The hand — how salty is the OpenSea

TLDR:

  • NFT collections have overperformed the overall market during the recent crypto carnage
  • Asset liquidity depends on the life-cycle of the collection
  • V1 will have indicative prices updated daily for all assets in Autoglyphs, CryptoPunks, Meebits, Bored Ape Yacht Club, Bored Ape Kennel Club, Solana Monkey Business, World of Women, Space Runners, MindFolk.

A month has passed and we progressed further with our NFT Evaluation Machine which we’ll call George from now on. How is George doing in his existential poker game? Let’s frame it first — every time a hand is dealt it’s judged versus the whole wide universe. The probability of having this particular hand is measured against all other possible combinations in a usual “if we had infinite time and an infinite amount of hands — this would be the best strategy”. Similarly, we would collect all possible NFT collections available on and off-chain and would look into all possible variations of features. But we live in a finite world and we have to keep things practical and sometimes play a flat tire!

So, how salty is the OpenSea? The answer is it’s like the Baltic sea — extra salty with a generous splash of toxicity in it but it’s home sweet home! Multiple collections are not liquid but with superb spots of liquidity in certain areas.

To keep things manageable we’ll look at several major and among the most popular collections: Autoglyphs, CryptoPunks(CP), Meebits(MB), Bored Ape Yacht Club(BAYC), Bored Ape Kennel Club(BAKC), Solana Monkey Business(SMB), World of Women(WoW), Space Runners(SR) and MindFolk(MF).

BAYC and WoW are some of the most liquid collections with CP and BAKC falling shortly behind (plot above). An ideal for a collateralized loan would come from a collection with a higher percentage of assets having multiple trades (more than 2). It signals an existence of a deep and liquid secondary market. The plot above shows the share of assets in each collection that has more than two trades since being minted (secondary), only one trade (primary), and with no trades at all (minted). Surprisingly, Autoglyphs do not have as deep a secondary market as you would expect despite being close to the oldest collection (CP is the oldest) and having a reasonable amount of traction. Overall, we see that from 10% to 60% of assets in each collection have not yet found the right price to be sold for! Assets within collections are not always minted at the same time and their peek hype moments rarely match between collections. To offset these features, let’s unpack them on the time dimension.
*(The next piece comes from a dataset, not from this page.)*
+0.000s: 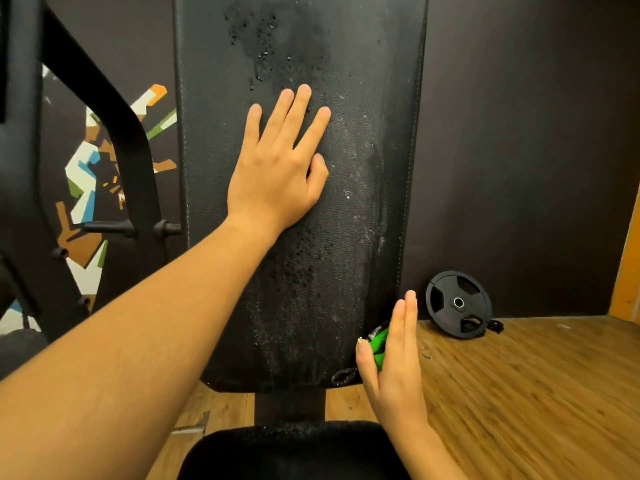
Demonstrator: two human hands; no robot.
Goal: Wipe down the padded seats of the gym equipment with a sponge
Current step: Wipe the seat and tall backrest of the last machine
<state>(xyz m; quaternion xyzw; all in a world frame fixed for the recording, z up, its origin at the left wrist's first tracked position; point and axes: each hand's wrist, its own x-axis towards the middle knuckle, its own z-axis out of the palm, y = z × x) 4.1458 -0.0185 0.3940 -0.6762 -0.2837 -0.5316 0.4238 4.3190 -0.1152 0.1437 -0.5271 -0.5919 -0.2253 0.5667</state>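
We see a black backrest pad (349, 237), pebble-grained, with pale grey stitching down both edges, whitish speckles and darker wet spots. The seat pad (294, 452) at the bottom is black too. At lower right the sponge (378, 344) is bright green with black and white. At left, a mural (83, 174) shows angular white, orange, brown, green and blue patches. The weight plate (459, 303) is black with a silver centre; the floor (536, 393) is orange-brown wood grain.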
Two distinct trends appear:

  • Overall market sentiment where we see upticks in trading on 2021–08 and 2022–01 across all collection
  • Collection level trends where SR collection is accelerating in activity due to being minted on 2021–12 (other smaller vintages are excluded — do not influence results). Similar earlier peeking in activity for others

On the other hand, market breadth in our previous favorites (BAYC and CP) is highly concentrated in several assets while WoW shows more dispersed liquidity. The upper section of the plot above shows the number of trades per collection normalized (w.r.t collection size) by month. The lower section shows the number of assets traded within each month. We look at the number of trades taking place by the month only for active assets in the secondary market — a good proxy of liquidity variation by time. The second row shows the number of distinct assets traded by month as a proxy for the liquidity breadth within the collection. Numbers are normalized by the total assets within the collection. Mindfolk collection is excluded. Overall, on average only a small percentage of assets within each collection are liquid on a monthly level.

So what? Overall market sentiment has a strong impact on NFT market liquidity, and even during the most active months — only up to 30% of collection assets are liquid to trade. Broad collection liquidity varies by collection tenure and overall peak-hype point with the number of liquid assets deviating from 20% to 60%. What happens if we look at individual assets within each collection? We’ll cover it in the flop piece where we’ll arm up George with AI vision.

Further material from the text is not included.